HDFGroup / h5pyd

h5py distributed - Python client library for HDF Rest API
Other
110 stars 39 forks source link

bulk download suggestions #118

Closed gummadiharsha closed 1 year ago

gummadiharsha commented 2 years ago

I am interested in downloading only a few datasets rather than the entire 1.4TB dataset available at https://registry.opendata.aws/nrel-pds-wtk/

I want only the windspeed_10m, temperature_2m, temperature_10m, pressure_0m and relative humidity_2m for the entire duration (2007 - 2014). Is there an easier way to do this ?

Thanks in advance

jreadey commented 2 years ago

Are you talking about the files here: s3://nrel-pds-wtk/wtk-us/? Total collection looks to be around 25TB.
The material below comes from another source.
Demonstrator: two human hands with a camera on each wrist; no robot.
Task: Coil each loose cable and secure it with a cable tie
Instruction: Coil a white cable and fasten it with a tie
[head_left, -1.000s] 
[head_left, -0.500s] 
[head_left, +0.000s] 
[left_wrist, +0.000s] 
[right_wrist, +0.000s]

Easiest approach I'd think would be to do the following:

  1. Setup an EC2 instance in us-west-2 with a large enough disk drive
  2. Copy the first file to the drive
  3. Write a small h5py script that deletes the datasets you don't want
  4. Use the h5repack tool to reduce the file space (deleting hdf5 objects does automatically reduce the file size)
  5. Download the file
  6. Repeat steps 2-5 for each file
jreadey commented 1 year ago

Closing this issue - please reopen if the above approach isn't satisfactory.